■ PROBLEM STATEMENT ■
Please restate the data that follows, leaving every word in place.

::: DATASET EXCERPT

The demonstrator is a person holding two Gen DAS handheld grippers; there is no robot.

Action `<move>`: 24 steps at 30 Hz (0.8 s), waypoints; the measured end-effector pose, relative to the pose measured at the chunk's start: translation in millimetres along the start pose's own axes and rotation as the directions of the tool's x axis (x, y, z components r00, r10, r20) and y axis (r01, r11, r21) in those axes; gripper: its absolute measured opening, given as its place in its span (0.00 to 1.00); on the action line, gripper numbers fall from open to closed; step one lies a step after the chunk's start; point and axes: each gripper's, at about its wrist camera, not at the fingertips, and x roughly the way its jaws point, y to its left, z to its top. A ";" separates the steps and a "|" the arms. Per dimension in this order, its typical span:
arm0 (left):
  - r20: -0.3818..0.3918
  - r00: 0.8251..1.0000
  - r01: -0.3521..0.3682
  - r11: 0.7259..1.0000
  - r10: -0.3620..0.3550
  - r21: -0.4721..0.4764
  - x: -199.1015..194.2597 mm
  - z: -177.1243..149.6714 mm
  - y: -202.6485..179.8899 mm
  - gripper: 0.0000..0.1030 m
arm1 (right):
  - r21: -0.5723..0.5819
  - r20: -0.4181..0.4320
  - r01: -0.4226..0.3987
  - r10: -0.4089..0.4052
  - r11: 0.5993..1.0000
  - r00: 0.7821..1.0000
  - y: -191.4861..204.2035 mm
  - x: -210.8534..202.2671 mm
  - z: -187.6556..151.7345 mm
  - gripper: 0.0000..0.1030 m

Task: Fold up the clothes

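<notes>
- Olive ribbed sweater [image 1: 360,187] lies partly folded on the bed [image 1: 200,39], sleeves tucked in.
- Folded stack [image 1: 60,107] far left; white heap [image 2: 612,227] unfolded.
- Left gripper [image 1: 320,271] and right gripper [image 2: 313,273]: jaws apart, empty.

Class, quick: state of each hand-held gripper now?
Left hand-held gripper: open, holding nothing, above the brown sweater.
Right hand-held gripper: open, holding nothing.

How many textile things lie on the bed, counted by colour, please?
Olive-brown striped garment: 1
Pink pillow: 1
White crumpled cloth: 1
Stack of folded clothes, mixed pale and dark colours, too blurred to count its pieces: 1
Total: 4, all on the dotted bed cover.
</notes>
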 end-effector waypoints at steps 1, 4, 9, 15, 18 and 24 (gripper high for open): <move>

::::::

■ EXERCISE ANSWER ■
The demonstrator is a person holding two Gen DAS handheld grippers; there is no robot.

Action `<move>`: 24 steps at 30 Hz (0.8 s), waypoints; the measured end-effector pose, relative to the pose measured at the chunk's start: translation in millimetres along the start pose's own axes and rotation as the directions of the tool's x axis (x, y, z components r00, r10, r20) and y axis (r01, r11, r21) in those axes; gripper: its absolute measured opening, given as its place in its span (0.00 to 1.00); on the action line, gripper numbers fall from open to closed; step one lies a step after the chunk's start; point and axes: each gripper's, at about its wrist camera, not at the fingertips, and x roughly the way its jaws point, y to its left, z to its top. A ";" separates the steps and a "|" the arms. Per dimension in this order, its typical span:
arm0 (left):
  - r20: -0.3818..0.3918
  - r00: 0.8251..1.0000
  - r01: -0.3521..0.3682
  - r11: 0.7259..1.0000
  - r10: -0.3620..0.3550
  - r21: -0.4721..0.4764
  - x: -199.1015..194.2597 mm
  - z: -177.1243..149.6714 mm
  - y: -202.6485..179.8899 mm
  - gripper: 0.0000..0.1030 m
arm1 (right):
  - r21: -0.5723..0.5819
  - r20: -0.4181..0.4320
  - r01: -0.4226..0.3987
  - r10: -0.4089..0.4052
  - r11: 0.5993..1.0000
  - r00: 0.7821..1.0000
  - y: -191.4861..204.2035 mm
  - x: -210.8534..202.2671 mm
  - z: -187.6556..151.7345 mm
  - gripper: 0.0000..0.1030 m

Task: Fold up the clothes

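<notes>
- Olive ribbed sweater [image 1: 360,187] lies partly folded on the bed [image 1: 200,39], sleeves tucked in.
- Folded stack [image 1: 60,107] far left; white heap [image 2: 612,227] unfolded.
- Left gripper [image 1: 320,271] and right gripper [image 2: 313,273]: jaws apart, empty.

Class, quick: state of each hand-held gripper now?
Left hand-held gripper: open, holding nothing, above the brown sweater.
Right hand-held gripper: open, holding nothing.

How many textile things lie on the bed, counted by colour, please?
Olive-brown striped garment: 1
Pink pillow: 1
White crumpled cloth: 1
Stack of folded clothes, mixed pale and dark colours, too blurred to count its pieces: 1
Total: 4, all on the dotted bed cover.
</notes>
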 end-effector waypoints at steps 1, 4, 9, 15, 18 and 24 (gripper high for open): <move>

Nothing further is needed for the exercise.